Geduldsprobe Nummer eins ist noch sehr angenehm. Mit dem Zug fahre ich eine Strecke von 300 Kilometern, für die wir 10 Stunden brauchen. Der Zug hält in jedem kleinen Dorf, die Bewohner kommen auf die Wagons zugelaufen und verkaufen ihre Ernten. Mal sind es Bananen, mal Erdnüsse, mal Zuckerrohr. Als ich erzähle, dass Züge in Deutschland die Strecke in einer Stunde fahren können, machen die Menschen große Augen. Allerdings erst nachdem ein englischsprachiger Mosambikaner ins Portugiesische übersetzt hat.




Horror wird das Reisen erst, als ich in einem Dorf ungereinigtes Wasser trinke. Am nächsten Tag rebelliet mein Körper, zu diesem Zeitpunkt sitze ich schon zwischen zwanzig Mitreisenden auf einem Pickup. Die Fahrt will kein Ende nehmen, ich sitze hinten auf der Ladefläche, muss mich an Maissäcken festkrallen und kämpfe gegen die Übelkeit. Kalter Fahrtwind fegt mir ins Gesicht und die Schlaglöcher der Schlammstraße drohen mich vom Wagen zu katapultieren. Zu allem Überfluss hält mein Sitznachbar ein Huhn im Arm, das direkt vor meinem Gesicht immer wieder aufgeregt mit den Flügeln schlägt. Doch als es dann schließlich ein Ei legt, muss auch ich lachen. Erst sieben Stunden später, als es schon längst dunkel ist, kommen wir an.

Der nächste Tag stellt die Geduldsprobe Nummer zwei dar.
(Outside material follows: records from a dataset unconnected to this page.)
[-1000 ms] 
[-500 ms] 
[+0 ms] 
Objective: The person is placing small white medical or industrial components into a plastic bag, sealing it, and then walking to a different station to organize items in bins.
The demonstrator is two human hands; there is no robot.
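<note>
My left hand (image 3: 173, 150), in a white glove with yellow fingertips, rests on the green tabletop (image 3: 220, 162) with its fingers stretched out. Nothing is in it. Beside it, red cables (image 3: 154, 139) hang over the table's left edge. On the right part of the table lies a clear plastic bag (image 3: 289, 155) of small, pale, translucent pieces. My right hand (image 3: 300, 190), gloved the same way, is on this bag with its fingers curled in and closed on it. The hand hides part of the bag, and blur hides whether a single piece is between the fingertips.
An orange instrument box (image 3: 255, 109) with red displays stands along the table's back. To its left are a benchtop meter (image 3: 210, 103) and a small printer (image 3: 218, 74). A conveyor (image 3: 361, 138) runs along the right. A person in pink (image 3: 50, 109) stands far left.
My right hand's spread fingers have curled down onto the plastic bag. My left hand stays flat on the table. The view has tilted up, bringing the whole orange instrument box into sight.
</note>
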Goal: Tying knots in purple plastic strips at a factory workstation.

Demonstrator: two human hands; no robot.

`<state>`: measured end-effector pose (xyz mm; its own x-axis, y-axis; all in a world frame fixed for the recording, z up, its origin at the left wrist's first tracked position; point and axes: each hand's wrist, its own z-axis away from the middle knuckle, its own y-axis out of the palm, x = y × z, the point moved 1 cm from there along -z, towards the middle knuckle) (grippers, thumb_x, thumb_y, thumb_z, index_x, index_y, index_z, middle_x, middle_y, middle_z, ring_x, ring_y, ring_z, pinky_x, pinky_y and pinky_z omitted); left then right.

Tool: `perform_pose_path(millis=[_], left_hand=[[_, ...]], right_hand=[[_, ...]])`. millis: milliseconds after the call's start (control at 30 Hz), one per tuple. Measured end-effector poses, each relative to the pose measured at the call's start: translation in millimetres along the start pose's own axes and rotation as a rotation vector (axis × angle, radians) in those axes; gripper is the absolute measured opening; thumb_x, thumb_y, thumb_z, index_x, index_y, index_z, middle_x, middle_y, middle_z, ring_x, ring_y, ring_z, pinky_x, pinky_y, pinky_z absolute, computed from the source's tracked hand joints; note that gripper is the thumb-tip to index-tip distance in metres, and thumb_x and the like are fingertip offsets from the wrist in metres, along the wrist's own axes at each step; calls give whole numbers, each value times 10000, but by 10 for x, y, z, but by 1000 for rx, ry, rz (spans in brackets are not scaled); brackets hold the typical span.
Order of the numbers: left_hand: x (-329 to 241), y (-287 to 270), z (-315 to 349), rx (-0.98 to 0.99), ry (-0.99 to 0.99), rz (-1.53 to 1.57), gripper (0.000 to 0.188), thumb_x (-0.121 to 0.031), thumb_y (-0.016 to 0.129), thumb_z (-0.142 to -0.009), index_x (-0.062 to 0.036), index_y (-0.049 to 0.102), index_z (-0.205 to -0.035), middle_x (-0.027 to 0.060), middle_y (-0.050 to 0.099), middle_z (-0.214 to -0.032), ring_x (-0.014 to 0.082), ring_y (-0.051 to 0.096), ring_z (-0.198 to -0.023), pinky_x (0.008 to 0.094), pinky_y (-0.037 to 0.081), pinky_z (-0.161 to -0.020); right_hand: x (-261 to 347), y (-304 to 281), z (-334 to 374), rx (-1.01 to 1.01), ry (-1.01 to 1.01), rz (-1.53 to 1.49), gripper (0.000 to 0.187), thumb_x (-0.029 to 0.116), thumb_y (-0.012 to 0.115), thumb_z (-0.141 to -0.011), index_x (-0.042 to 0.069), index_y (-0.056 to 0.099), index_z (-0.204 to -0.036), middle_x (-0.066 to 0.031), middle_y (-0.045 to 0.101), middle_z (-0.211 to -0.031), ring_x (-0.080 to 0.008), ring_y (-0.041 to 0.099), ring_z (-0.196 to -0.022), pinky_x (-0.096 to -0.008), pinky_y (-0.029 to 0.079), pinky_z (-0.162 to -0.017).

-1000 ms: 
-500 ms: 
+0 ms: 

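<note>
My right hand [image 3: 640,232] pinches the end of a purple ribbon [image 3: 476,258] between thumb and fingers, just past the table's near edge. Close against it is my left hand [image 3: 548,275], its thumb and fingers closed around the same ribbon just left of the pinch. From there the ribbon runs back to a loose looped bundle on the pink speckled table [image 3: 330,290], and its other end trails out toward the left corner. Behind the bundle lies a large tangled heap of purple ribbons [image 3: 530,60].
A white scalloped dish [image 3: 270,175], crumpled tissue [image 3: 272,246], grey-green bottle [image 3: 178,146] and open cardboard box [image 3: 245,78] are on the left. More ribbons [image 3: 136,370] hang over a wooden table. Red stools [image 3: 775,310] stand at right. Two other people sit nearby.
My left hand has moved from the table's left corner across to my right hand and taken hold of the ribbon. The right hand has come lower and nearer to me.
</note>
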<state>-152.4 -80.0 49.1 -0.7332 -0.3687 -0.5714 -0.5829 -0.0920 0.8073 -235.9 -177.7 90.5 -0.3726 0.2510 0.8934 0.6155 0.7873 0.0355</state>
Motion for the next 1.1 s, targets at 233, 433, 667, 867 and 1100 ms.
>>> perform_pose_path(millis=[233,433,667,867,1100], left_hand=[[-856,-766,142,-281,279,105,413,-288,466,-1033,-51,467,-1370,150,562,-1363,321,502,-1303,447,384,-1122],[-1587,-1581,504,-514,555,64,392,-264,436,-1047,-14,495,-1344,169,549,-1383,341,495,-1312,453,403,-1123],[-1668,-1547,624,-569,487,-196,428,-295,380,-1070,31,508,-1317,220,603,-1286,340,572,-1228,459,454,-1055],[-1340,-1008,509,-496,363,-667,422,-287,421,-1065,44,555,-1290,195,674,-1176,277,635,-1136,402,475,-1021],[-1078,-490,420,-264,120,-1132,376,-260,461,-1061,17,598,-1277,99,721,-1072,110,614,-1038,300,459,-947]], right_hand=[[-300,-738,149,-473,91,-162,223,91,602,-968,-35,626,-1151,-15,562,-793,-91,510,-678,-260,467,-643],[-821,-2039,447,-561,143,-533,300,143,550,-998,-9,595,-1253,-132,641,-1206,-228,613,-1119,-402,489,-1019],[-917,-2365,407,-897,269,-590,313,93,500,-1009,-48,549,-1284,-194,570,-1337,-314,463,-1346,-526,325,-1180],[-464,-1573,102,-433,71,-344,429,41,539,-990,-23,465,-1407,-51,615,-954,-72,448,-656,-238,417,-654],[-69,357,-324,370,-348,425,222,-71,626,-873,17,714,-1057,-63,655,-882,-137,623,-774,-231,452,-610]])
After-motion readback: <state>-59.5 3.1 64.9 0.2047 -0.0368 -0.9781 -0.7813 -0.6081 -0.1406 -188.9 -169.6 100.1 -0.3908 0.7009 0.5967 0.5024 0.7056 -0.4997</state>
Um Punkt sechs Uhr morgens nehme ich Platz in einem Minibus, mein Rucksack wird im Kofferraum verstaut. Ich frage den Fahrer, wann es losgehe. „Jetzt sofort“, sagt dieser, doch ich sehe die vielen leeren Sitze und mache mich auf eine Wartezeit gefasst. Lange Geschichte kurz: Noch elf Stunden später sitze im selben Minibus, der sich keinen Zentimeter bewegt hat. Ich glaube, noch nie habe ich so lange auf irgendetwas gewartet. Elf Studen zwischen Wut, Verzweiflung und Gleichgültigkeit in der afrikanischen Sonne. Beruhigend ist es, dass nach 5 Stunden sogar die einheimischen Fahrgäste ausrasten. Doch der Fahrer bleibt stur: Solange der Bus nicht voll ist, geht es nicht los, auch wenn das erst am nächsten Tag sein sollte. Als es abends endlich losgeht ist alle Wut vergessen, wir sind einfach nur erleichtert.

Es sind nur kleine Einblicke in viele Stunden einer anstrengenden Reise durch den Norden Mosambiks. Doch im Nachhinein sind es gerade diese Stunden, die mir am meisten in Erinnerung bleiben und die somit die wertvollsten sind.